| Resumo: | Estudos indicam que alimentos consumidos crus, como hortaliças, verduras e frutas, podem
atuar como veículos de transmissão de parasitas1. O solo utilizado no cultivo pode estar contaminado por
adubo orgânico proveniente de dejetos fecais, fezes de animais domésticos, como cães e gatos, e a água
de irrigação também pode representar fonte de contaminação2. Para investigar o risco de transmissão de
parasitoses intestinais, foi avaliada a ocorrência de parasitas no solo, hortaliças e na água utilizada para
irrigação e consumo de uma escola de Alfenas-MG e aplicado questionário higiênico-sanitário aos alunos
matriculados no ensino médio da mesma escola.
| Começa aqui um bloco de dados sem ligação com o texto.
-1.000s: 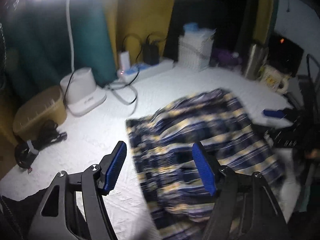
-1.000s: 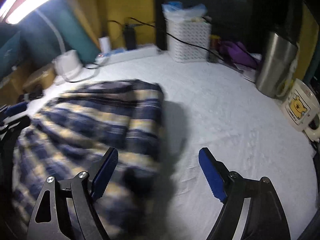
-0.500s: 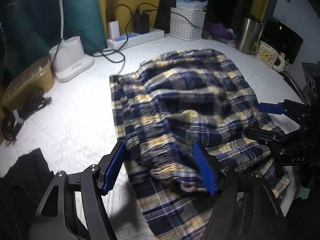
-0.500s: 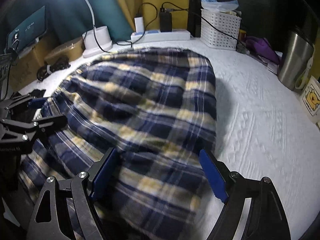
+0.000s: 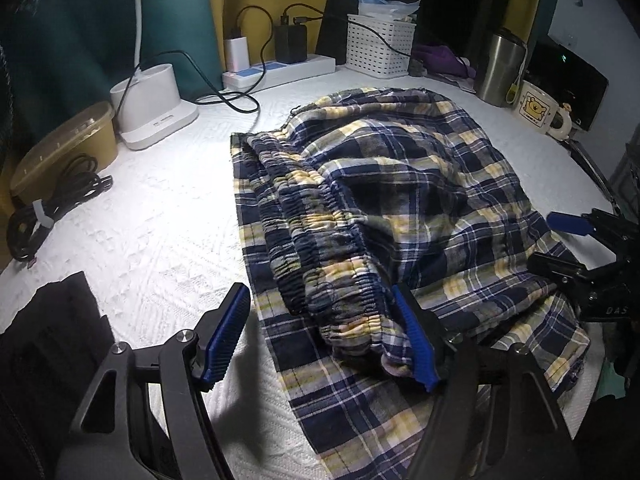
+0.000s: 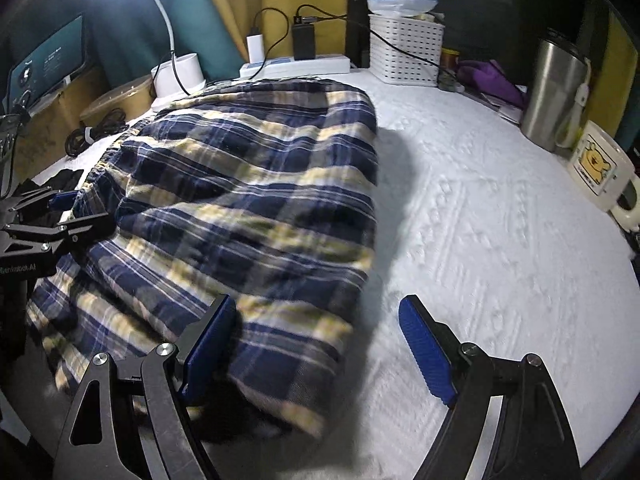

As coletas de solo e hortaliças foram realizadas em
pontos aleatórios dos canteiros da horta, seguindo padrão em zig-zag. Aproximadamente 50 g de solo
foram obtidos por ponto, incluindo amostras superficiais e profundas, e pelo menos cinco unidades de
hortaliças foram selecionadas. Após lavagem das hortaliças em água destilada, o líquido resultante foi
submetido à sedimentação espontânea e análise em microscopia óptica. As amostras de solo passaram
pelo mesmo procedimento, seguido da técnica de coprocultura modificada. Amostras de água foram
processadas por filtração a vácuo, imersão da membrana em solução com Tween 80 e submetidas à
técnica de flutuação. Foi realizado ainda ensaio molecular para detecção de DNA de protozoários. Os
resultados demonstraram que apenas 14,8% dos discentes conheciam o método correto de lavagem de
vegetais. A análise parasitológica detectou larvas de nematóides de vida livre no solo, além de cistos de
Entamoeba coli em solo e hortaliças. Não foram identificados parasitas na água. Já a detecção molecular
por PCR revelou DNA de Cryptosporidium parvum em hortaliças. Os resultados obtidos evidenciam a
importância de ações de educação em saúde e conscientização sobre práticas higiênicas, destacando o
papel da escola na prevenção de doenças parasitárias e na promoção da saúde coletiva.